In the records below, find each line containing the word "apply" and copy it.

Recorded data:
----------------

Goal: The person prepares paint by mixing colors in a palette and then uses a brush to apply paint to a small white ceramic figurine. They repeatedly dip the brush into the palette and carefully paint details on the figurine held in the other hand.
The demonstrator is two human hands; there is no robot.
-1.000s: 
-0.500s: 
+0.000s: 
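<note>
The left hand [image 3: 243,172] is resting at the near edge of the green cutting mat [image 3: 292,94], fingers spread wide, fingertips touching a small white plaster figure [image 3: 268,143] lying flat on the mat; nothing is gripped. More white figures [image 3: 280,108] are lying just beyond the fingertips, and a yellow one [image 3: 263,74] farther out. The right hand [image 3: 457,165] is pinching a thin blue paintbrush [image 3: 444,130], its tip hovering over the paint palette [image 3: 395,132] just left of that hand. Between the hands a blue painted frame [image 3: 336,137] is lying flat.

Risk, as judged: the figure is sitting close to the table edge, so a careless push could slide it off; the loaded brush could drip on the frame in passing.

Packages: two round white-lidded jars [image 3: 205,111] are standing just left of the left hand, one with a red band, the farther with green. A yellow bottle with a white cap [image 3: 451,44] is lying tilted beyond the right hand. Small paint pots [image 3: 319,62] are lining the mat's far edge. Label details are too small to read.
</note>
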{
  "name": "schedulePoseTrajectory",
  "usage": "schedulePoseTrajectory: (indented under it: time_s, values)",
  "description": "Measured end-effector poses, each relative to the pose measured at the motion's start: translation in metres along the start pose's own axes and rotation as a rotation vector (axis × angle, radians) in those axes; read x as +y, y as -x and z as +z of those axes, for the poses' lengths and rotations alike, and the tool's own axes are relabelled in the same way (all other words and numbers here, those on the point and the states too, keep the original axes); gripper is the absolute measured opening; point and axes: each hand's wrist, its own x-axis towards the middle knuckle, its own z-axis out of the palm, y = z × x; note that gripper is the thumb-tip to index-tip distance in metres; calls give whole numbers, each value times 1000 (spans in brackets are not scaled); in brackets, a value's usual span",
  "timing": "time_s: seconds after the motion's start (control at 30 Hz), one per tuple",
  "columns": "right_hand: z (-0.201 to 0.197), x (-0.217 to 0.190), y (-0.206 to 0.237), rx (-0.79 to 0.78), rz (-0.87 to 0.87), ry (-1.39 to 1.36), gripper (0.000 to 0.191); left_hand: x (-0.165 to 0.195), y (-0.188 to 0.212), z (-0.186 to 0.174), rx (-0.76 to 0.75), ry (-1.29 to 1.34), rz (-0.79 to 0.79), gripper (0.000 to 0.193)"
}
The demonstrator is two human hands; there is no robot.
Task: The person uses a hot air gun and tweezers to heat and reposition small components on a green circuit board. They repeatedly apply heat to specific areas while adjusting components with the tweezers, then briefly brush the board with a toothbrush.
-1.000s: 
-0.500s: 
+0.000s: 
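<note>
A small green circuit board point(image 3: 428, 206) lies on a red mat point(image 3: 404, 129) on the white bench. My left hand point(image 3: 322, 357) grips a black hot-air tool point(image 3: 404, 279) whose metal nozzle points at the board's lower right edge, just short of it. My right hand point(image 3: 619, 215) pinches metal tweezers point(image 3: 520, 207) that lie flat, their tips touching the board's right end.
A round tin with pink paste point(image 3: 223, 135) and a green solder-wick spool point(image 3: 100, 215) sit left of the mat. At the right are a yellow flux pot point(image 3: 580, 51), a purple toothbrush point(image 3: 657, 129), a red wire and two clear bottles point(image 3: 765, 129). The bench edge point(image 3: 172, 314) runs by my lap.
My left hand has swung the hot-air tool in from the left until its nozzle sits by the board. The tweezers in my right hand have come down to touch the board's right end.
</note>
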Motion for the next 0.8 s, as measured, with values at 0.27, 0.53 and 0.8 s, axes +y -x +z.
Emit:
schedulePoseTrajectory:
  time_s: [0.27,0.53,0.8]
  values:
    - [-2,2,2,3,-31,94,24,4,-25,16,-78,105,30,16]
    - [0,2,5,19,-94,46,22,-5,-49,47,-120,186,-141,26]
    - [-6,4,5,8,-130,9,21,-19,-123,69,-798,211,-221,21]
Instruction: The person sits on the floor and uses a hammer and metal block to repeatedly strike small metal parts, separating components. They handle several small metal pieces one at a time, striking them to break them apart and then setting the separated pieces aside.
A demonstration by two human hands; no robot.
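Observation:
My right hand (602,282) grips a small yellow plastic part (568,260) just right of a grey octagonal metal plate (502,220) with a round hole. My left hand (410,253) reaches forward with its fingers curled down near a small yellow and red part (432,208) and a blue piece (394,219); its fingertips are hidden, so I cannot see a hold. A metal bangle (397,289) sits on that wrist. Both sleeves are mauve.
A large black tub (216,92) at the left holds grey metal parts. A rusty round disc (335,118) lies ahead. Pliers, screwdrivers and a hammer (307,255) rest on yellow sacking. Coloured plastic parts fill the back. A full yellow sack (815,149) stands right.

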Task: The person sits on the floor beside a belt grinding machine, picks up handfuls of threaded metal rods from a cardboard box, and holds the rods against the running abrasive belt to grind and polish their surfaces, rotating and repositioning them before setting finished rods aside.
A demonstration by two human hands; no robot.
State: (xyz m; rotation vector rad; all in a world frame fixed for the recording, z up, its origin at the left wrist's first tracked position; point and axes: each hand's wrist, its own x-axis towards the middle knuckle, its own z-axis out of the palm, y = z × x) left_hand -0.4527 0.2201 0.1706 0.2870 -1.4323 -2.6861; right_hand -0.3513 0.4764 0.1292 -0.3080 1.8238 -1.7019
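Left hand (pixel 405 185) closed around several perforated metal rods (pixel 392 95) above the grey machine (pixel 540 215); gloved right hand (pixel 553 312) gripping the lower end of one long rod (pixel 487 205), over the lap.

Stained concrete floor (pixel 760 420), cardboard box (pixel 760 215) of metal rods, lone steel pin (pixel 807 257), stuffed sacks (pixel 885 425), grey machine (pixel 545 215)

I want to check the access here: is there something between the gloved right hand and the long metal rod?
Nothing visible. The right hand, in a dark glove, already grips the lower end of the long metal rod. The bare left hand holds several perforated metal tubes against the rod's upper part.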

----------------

*ANSWER BOX*
Goal: The person prepares paint by mixing colors in a palette and then uses a brush to apply paint to a small white ceramic figurine. They repeatedly dip the brush into the palette and carefully paint details on the figurine held in the other hand.
Task: The person uses a hot air gun and tweezers to heat and reposition small components on a green circuit board. They repeatedly apply heat to specific areas while adjusting components with the tweezers, then briefly brush the board with a toothbrush.

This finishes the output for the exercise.